In other words, the dense layer is a fully connected layer, meaning all the neurons in a layer are connected to those in the next layer. More information can be found [here](https://www.tensorflow.org/api_docs/python/tf/keras/layers/Dense).



In [0]:
#!/usr/bin/env python
# coding: utf-8

import numpy as np
import pickle
from tensorflow.python.keras.models import Sequential
from tensorflow.python.keras.layers import Dense, LSTM

## 🔨 2. Data preparation

There are several steps we have to follow before the actual training of our model:

* Split the text by chunks of words.

We would like to remove all unnecessary symbols from the text and work only with separate words. 
* Encode the words from categorical to numerical variables.

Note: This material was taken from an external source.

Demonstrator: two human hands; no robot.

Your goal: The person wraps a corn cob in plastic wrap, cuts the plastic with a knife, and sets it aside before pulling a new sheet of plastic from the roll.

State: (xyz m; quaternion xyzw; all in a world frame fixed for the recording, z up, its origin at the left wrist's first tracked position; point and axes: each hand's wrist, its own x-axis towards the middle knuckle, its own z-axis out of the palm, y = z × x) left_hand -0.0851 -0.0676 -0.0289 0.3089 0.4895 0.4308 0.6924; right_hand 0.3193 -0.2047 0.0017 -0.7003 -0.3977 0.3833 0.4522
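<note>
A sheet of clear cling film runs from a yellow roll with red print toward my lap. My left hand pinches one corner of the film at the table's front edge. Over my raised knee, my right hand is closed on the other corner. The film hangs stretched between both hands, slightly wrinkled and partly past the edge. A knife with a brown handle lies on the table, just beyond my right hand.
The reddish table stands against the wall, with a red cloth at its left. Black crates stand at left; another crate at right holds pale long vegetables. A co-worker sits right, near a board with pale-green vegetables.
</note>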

The machine cannot understand words and therefore it needs numerical values so as to make it easier for the machine to process the data. To apply any type of algorithm to the data, we need to convert the categorical data to numbers. To achieve this, one hot ending is one way as it converts categorical variables into binary vectors.

In [16]:
from IPython.display import Image
from IPython.core.display import HTML 
Image(url= "https://miro.medium.com/max/2736/0*T5jaa2othYfXZX9W.", width=700, height=200)

## ⚡3. Model Training


Softmax function, a wonderful activation function that turns numbers into probabilities that sum to one. Softmax function outputs a vector that represents the probability distributions of a list of potential outcomes.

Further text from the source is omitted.